→ TRY IT:
Could you copy exactly the lines below from the one with "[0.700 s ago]" to the one with "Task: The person", inclusive, leaving out any pictures?

________

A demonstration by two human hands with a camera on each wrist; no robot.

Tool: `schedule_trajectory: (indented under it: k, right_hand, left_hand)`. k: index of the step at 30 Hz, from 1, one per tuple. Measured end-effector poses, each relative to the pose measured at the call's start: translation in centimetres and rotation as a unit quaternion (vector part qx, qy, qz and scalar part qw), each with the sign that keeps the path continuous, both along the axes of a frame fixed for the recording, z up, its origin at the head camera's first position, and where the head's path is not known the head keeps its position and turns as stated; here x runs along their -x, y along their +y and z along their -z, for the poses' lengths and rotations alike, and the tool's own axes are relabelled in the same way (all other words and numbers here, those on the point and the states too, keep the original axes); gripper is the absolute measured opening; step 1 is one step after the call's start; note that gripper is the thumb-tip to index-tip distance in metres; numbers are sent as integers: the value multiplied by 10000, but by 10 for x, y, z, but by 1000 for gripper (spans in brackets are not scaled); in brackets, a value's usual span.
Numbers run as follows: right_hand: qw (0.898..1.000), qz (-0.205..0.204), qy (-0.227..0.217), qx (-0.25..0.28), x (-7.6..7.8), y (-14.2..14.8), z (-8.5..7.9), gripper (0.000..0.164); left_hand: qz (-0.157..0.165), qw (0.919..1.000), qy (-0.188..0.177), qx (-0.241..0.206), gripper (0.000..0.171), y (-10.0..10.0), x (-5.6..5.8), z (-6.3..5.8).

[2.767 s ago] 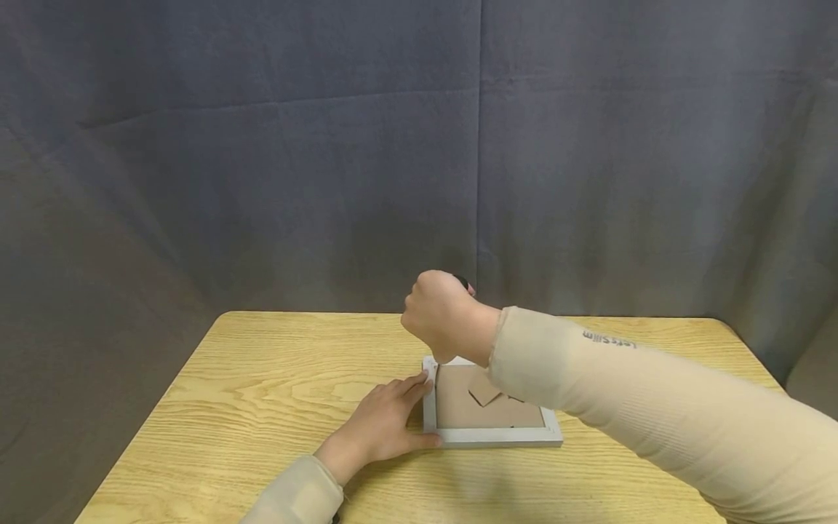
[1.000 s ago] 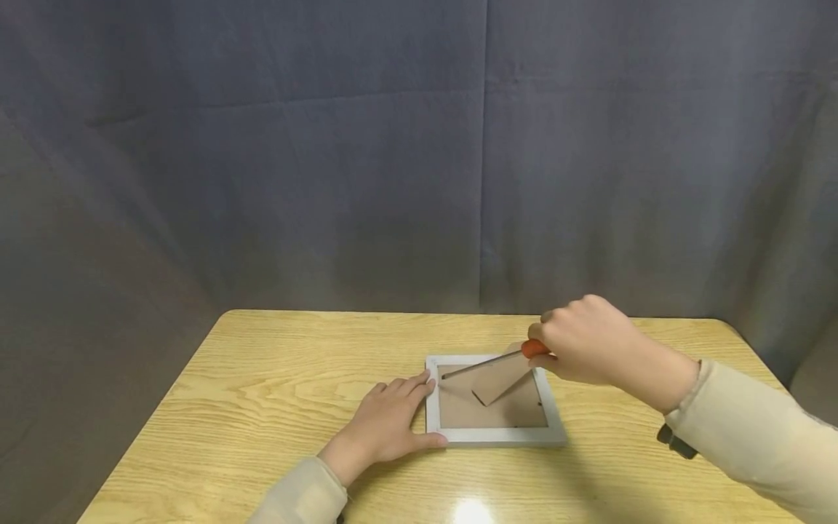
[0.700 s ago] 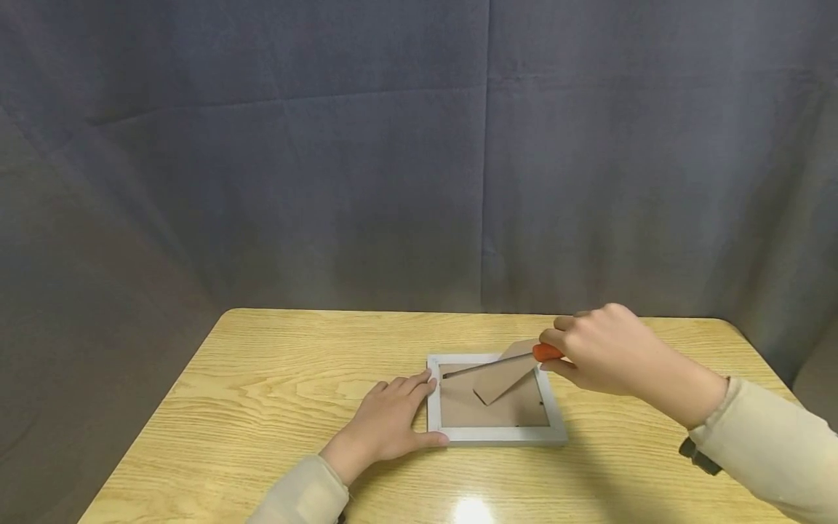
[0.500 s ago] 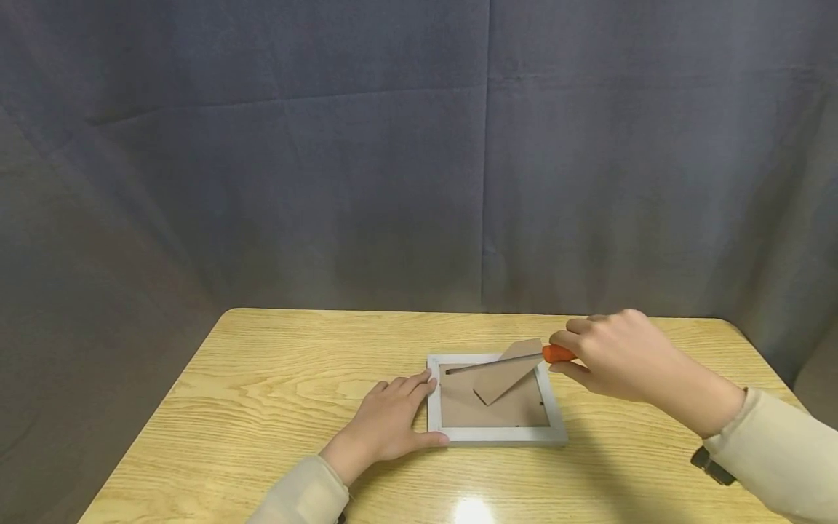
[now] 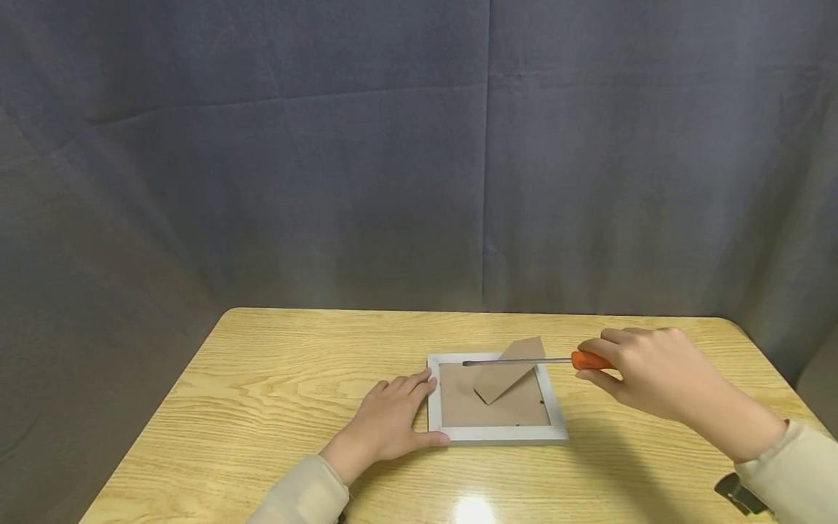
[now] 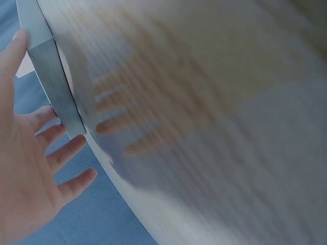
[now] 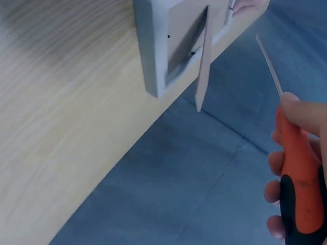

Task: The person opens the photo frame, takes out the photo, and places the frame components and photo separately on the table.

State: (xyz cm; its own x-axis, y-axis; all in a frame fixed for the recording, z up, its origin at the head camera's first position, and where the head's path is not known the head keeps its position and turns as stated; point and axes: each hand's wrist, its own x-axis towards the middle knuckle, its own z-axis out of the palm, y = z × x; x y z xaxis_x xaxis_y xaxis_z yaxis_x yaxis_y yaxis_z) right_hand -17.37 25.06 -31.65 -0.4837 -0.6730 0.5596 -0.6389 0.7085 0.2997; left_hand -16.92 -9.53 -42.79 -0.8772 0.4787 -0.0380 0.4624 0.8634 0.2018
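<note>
A picture frame [image 5: 500,434] with a pale rim lies on its face, its brown backing board [image 5: 458,411] upward. From the board a brown stand flap [image 5: 509,378] sticks up at a slant. My left hand [image 5: 388,422] rests against the frame's left side, thumb at the near corner. Its fingers look straight and spread in the left wrist view. My right hand [image 5: 655,371] grips the orange and black handle of a screwdriver [image 7: 301,178]. The flat-tipped shaft points left, overlapping the flap and the frame's far part in the head view.
The frame lies on a wood-grain table [image 5: 281,378] with rounded far corners. A grey curtain [image 5: 327,182] hangs behind the table. Small dark tabs [image 5: 541,402] show along the backing's edge. A dark band [image 5: 740,495] sits at the right wrist.
The right hand has come from over the frame's far edge out to the right. Lately the screwdriver's tip has risen and drawn away from the frame's left edge. The left hand stays in place.
</note>
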Motion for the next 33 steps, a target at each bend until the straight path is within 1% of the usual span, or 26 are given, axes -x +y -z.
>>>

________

→ ANSWER FOR THIS EXERCISE:
[0.700 s ago] 
[0.500 s ago] 
[now] 
[now] 
[now] 

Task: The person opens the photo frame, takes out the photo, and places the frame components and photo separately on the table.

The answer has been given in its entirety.